### ABOUT THIS TASK
Could you set down exactly the lines of the data below, starting at the one that holds "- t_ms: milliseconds" and ending at the one that holds "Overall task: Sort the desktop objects", both included, and only those?

'''

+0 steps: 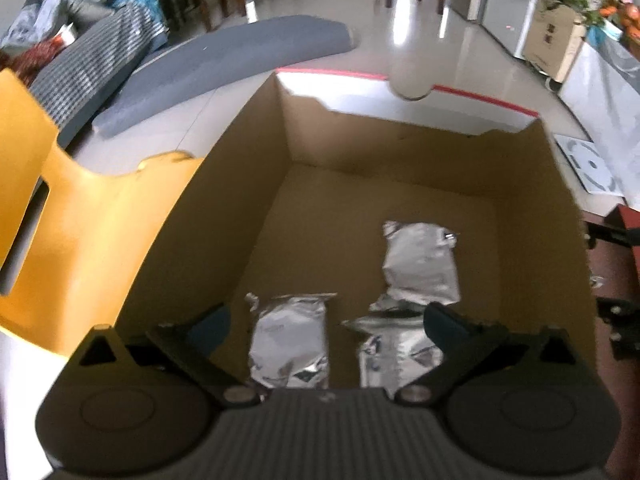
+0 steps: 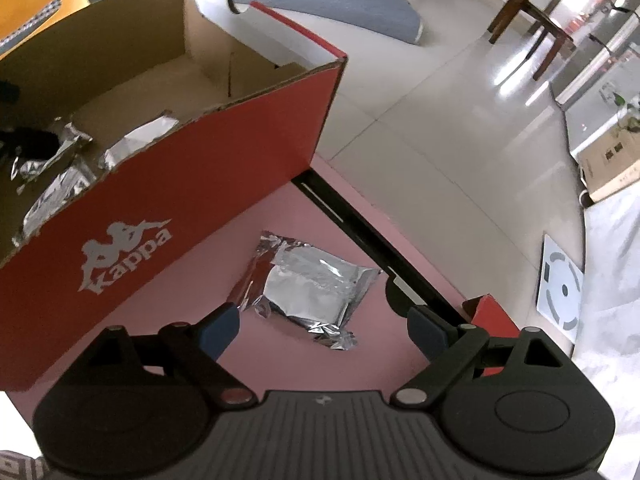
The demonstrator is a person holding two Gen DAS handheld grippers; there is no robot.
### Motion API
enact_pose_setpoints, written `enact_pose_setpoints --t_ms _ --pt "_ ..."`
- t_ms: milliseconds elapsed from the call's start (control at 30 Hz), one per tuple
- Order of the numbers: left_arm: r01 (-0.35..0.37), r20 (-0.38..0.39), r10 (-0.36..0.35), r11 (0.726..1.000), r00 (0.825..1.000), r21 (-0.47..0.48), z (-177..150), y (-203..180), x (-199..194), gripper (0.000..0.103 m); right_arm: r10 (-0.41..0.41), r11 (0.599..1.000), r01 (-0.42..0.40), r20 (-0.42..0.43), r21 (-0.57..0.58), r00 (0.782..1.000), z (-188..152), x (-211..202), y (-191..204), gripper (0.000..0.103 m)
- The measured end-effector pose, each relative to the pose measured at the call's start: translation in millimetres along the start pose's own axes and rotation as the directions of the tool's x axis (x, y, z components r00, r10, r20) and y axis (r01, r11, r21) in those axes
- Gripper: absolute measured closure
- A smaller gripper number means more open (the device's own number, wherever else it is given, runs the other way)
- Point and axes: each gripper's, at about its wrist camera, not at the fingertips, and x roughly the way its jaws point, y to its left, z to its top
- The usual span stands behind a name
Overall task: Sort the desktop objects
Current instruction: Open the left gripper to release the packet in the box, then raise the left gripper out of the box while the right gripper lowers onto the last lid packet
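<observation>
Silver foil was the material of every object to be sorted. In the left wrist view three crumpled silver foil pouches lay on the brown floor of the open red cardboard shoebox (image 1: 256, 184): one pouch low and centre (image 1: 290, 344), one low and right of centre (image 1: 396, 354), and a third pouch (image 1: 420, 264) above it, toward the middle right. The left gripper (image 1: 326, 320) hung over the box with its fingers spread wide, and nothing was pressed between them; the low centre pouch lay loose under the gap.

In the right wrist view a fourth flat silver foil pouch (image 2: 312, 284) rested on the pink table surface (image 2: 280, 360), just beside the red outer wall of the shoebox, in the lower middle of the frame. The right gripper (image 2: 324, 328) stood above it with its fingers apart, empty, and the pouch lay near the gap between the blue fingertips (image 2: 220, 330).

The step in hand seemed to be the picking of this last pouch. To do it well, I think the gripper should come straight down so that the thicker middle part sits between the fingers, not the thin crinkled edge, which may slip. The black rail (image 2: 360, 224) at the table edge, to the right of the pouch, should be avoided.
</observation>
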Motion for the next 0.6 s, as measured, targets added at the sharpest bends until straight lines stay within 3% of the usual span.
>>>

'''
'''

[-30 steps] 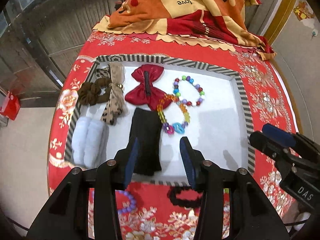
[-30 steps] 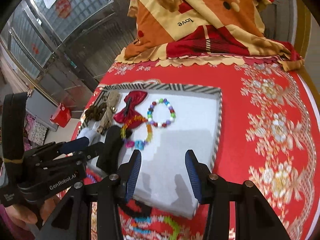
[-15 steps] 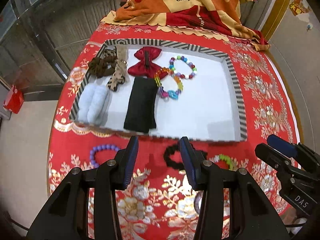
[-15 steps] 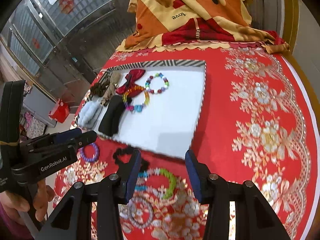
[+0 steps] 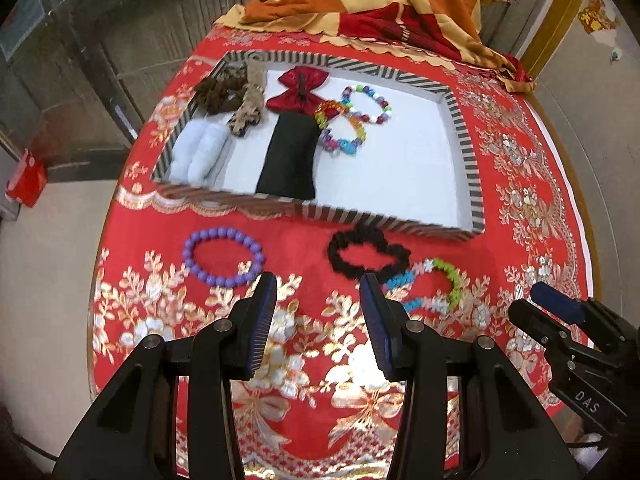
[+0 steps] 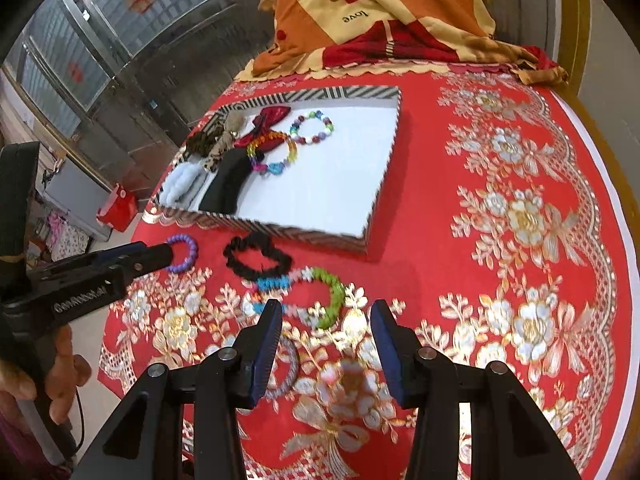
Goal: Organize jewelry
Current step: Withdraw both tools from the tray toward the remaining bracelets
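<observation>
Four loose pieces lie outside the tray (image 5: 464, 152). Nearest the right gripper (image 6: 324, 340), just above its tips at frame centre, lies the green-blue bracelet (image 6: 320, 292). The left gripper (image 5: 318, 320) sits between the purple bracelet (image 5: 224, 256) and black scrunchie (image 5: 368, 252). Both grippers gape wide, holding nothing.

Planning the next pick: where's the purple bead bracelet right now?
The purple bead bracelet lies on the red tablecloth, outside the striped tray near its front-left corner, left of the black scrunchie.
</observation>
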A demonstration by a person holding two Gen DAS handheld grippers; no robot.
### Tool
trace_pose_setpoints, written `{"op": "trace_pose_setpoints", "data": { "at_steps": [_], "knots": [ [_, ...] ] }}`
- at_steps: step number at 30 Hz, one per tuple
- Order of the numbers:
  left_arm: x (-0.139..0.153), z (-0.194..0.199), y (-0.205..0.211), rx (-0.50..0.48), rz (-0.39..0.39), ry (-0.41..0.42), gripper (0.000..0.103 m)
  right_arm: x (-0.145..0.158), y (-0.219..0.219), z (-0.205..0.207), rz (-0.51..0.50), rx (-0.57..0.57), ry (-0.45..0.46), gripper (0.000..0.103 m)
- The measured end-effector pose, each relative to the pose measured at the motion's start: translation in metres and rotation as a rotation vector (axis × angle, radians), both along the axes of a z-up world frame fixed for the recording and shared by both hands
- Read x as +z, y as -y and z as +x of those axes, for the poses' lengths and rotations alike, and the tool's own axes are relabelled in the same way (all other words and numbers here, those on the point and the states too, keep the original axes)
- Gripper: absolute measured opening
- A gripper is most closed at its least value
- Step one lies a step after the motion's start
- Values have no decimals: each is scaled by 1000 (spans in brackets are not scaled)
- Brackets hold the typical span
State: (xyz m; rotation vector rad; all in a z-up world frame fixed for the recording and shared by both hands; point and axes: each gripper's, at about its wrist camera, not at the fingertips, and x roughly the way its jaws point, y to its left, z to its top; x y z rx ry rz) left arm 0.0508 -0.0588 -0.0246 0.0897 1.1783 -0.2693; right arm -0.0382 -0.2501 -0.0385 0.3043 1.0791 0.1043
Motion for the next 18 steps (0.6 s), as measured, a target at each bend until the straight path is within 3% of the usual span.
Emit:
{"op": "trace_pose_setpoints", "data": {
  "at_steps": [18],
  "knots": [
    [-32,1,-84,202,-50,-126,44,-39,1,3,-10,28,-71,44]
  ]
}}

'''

### SOLUTION TO THE EXERCISE
- t_ms: milliseconds elapsed from the call's start (control at 30 Hz), one per tuple
- Order of the numbers: left_arm: r01 (-0.35..0.37), r20 (-0.38..0.39), r10 (-0.36..0.35), r11 (0.726..1.000), r00 (0.825..1.000), r21 (-0.47..0.48), z (-177..150), y (-203..180), x (-199..194), gripper (0.000..0.103 m); right_arm: r10 (-0.41..0.41), r11 (0.599..1.000), r01 (-0.42..0.40), r20 (-0.42..0.43), r21 (-0.57..0.58), r00 (0.782..1.000), z (-188..152), x (-211..202), y (-191..204), gripper (0.000..0.103 m)
- The measured end-effector pose, each relative to the pose measured at the call's start: translation in millimetres along the start pose's own axes and rotation as the directions of the tool's x axis (x, y, z components r00, r10, r20) and y axis (r01, r11, r21) in those axes
- Gripper: absolute measured closure
- A smaller gripper number means more open (the device's own number, wherever else it is given, runs the other way)
- Point and axes: each gripper's, at about its wrist camera, not at the fingertips, and x roughly the way its jaws point, y to its left, z to its top
- The usual span stands behind a name
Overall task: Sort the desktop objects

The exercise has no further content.